British financial analyst (born 1979)

Lord Frederick Michael George David Louis Windsor (born 6 April 1979) is a member of the British royal family. He is the only son of Prince and Princess Michael of Kent, and is 55th in the line of succession to the British throne. He is married to British actress Sophie Winkleman and is a financial analyst by profession. As a great-grandchild of King George V and Queen Mary, he is a second cousin of King Charles III.

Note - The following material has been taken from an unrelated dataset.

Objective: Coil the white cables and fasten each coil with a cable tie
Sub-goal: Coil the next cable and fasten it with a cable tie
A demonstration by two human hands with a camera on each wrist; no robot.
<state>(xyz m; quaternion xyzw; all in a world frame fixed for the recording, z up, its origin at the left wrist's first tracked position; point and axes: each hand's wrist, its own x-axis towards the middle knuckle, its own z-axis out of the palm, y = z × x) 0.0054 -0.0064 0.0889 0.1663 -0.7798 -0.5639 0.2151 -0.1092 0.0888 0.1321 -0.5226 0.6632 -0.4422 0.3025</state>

==Early life and education==
Lord Frederick Michael George David Louis Windsor was born on 6 April 1979 at St Mary's Hospital, London, and was christened on 11 July at the Chapel Royal, St James's Palace, Westminster. A first cousin once removed of Queen Elizabeth II and a first cousin twice removed of Prince Philip, Duke of Edinburgh, he is therefore both a second cousin and a second cousin once removed of King Charles III and his siblings. He is 54th in the line of succession to the British throne.

Frederick and his sister, Lady Gabriella, were brought up in the Church of England.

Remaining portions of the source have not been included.